Information provided
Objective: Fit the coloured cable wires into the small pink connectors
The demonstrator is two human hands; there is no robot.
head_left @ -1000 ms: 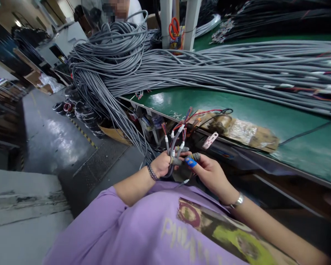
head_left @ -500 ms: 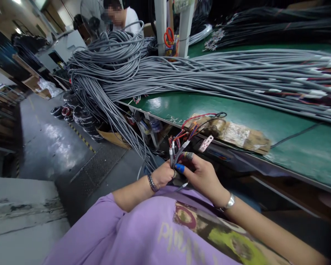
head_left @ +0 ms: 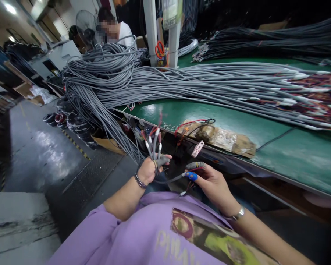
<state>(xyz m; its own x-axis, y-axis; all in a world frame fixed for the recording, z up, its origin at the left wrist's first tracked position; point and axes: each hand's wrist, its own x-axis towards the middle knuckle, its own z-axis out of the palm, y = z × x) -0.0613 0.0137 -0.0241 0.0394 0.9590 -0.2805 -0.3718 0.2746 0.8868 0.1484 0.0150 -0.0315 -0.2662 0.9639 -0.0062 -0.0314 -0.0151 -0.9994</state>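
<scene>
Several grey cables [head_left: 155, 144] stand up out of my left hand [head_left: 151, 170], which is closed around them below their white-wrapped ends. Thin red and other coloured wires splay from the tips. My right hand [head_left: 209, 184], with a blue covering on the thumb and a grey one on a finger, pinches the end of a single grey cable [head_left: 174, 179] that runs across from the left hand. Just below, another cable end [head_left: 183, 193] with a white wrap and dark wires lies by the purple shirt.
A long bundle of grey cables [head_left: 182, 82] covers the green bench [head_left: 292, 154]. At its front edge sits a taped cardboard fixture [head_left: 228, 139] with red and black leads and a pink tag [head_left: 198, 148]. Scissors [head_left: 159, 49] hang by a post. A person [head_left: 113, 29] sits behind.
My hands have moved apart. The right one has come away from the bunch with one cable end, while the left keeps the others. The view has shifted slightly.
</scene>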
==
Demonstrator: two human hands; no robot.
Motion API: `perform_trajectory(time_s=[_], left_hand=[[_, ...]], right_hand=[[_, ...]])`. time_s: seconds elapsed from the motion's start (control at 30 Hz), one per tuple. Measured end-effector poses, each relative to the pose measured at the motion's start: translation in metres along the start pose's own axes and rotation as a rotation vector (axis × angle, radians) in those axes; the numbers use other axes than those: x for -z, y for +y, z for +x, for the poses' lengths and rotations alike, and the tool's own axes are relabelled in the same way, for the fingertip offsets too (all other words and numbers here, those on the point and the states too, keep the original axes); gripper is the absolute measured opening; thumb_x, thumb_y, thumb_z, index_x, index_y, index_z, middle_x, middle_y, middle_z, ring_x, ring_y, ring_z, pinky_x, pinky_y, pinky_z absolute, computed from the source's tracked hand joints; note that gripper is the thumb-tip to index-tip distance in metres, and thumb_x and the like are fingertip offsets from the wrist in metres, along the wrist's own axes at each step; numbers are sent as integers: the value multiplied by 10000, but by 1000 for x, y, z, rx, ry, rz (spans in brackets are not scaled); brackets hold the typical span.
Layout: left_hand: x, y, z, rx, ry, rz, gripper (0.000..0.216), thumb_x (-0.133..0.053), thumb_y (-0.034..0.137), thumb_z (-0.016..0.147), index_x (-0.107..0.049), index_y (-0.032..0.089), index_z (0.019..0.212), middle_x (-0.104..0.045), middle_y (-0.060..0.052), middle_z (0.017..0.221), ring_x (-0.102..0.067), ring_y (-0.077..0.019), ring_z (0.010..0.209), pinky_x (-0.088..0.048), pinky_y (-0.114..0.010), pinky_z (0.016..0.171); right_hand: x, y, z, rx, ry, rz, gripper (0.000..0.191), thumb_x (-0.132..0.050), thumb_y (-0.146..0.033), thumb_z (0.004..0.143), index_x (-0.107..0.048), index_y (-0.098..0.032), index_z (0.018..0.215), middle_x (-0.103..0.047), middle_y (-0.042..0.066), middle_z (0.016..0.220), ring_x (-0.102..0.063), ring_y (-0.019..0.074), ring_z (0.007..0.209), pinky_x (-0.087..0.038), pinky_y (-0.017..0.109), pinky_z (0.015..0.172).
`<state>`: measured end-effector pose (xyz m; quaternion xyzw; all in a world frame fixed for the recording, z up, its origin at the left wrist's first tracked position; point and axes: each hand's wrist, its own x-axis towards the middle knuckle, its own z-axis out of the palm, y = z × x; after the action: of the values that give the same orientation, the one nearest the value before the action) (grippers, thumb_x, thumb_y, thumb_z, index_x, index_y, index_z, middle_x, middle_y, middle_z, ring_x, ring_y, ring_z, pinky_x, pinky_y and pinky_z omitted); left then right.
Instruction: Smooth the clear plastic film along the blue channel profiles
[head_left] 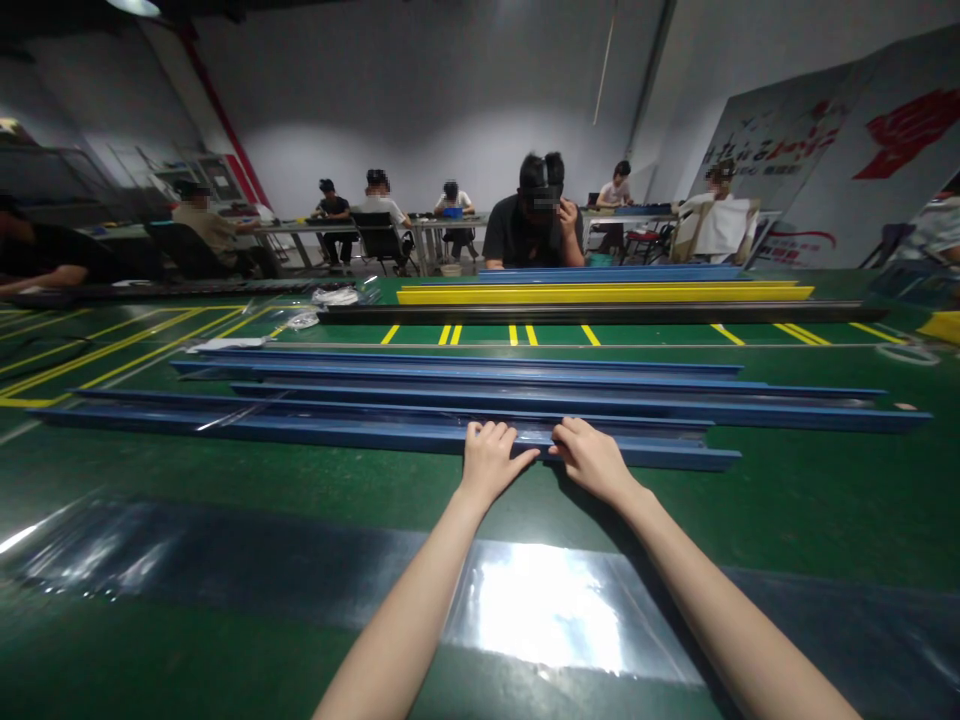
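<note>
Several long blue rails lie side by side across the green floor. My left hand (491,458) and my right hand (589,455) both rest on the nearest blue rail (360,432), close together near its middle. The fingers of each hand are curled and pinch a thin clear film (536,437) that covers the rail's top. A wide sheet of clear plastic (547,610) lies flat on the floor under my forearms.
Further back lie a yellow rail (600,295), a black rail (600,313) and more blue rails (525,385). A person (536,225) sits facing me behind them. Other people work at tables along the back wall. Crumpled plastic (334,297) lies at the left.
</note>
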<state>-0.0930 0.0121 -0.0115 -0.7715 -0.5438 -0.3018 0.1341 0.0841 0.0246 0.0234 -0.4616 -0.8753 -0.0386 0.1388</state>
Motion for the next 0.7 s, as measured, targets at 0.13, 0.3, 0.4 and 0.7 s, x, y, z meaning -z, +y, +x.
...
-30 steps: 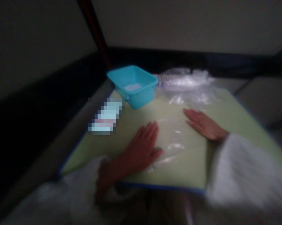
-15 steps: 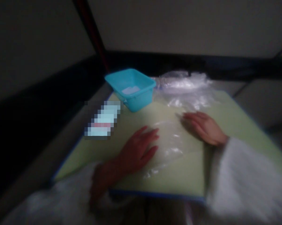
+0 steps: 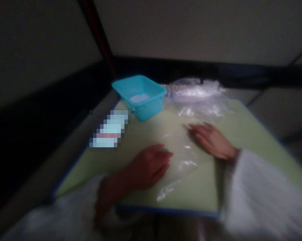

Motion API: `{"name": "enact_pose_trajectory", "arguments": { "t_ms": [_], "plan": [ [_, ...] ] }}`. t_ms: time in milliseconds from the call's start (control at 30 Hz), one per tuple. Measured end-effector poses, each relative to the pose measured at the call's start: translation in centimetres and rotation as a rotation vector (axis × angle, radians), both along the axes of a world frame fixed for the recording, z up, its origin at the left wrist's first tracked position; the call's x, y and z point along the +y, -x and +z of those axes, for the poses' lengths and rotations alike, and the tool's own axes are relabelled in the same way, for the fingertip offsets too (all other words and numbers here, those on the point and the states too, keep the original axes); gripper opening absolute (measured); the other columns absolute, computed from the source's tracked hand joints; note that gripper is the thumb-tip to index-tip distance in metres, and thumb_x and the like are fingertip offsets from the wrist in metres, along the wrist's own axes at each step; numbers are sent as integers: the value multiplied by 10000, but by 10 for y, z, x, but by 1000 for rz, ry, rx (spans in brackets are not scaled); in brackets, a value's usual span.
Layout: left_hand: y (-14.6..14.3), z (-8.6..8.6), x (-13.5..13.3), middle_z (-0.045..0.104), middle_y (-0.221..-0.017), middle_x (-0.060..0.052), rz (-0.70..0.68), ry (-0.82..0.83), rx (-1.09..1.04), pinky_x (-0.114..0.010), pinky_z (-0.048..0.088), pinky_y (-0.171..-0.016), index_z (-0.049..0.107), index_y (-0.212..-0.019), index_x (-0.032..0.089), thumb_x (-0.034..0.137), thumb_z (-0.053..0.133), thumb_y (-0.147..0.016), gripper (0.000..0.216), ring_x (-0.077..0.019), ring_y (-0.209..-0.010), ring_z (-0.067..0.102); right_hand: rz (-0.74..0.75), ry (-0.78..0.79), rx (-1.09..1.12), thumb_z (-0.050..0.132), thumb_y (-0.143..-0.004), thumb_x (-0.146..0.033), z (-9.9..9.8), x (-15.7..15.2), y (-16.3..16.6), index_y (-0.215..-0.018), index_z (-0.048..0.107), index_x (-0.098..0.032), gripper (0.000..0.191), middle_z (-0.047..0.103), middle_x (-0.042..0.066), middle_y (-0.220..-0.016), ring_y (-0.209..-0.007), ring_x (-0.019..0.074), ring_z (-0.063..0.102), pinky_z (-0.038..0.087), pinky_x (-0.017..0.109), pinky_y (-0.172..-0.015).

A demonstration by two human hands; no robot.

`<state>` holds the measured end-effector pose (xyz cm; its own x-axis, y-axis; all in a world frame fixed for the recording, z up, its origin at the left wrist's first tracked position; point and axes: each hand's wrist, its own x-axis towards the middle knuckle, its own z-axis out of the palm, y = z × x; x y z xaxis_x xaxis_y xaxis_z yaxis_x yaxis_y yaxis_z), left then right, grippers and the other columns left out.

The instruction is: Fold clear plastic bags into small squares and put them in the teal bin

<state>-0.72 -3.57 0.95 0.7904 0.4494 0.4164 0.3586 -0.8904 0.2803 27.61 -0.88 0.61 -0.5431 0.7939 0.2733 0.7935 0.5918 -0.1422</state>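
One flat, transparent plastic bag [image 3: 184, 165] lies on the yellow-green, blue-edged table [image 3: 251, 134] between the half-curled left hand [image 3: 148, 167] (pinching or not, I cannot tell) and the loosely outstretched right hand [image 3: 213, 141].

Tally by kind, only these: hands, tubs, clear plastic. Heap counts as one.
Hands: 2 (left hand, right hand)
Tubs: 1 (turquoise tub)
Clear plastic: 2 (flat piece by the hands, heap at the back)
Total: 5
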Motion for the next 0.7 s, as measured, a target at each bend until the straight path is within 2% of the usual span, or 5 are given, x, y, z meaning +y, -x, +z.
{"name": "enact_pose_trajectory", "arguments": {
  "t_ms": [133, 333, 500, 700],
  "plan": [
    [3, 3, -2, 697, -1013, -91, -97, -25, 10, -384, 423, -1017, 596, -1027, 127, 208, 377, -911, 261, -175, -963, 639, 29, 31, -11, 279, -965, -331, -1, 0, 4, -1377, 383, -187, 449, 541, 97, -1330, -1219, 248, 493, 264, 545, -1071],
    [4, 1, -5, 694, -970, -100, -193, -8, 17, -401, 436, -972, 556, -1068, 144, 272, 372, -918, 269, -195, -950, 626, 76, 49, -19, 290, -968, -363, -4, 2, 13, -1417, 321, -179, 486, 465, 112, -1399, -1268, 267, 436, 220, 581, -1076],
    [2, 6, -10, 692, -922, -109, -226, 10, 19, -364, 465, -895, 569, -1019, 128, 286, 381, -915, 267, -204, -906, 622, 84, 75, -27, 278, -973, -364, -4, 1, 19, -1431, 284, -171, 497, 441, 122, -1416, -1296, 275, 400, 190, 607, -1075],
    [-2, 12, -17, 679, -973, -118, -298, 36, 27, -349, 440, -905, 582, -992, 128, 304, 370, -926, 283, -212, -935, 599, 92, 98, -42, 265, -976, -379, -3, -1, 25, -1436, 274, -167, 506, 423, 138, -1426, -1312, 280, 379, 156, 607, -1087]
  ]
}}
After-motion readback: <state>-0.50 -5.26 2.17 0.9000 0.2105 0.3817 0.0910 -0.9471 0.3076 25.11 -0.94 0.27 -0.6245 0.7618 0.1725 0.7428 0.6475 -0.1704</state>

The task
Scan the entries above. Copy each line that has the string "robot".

Result of this exercise
The demonstrator is two human hands; there is no robot.
Demonstrator: two human hands; no robot.
A demonstration by two human hands; no robot.

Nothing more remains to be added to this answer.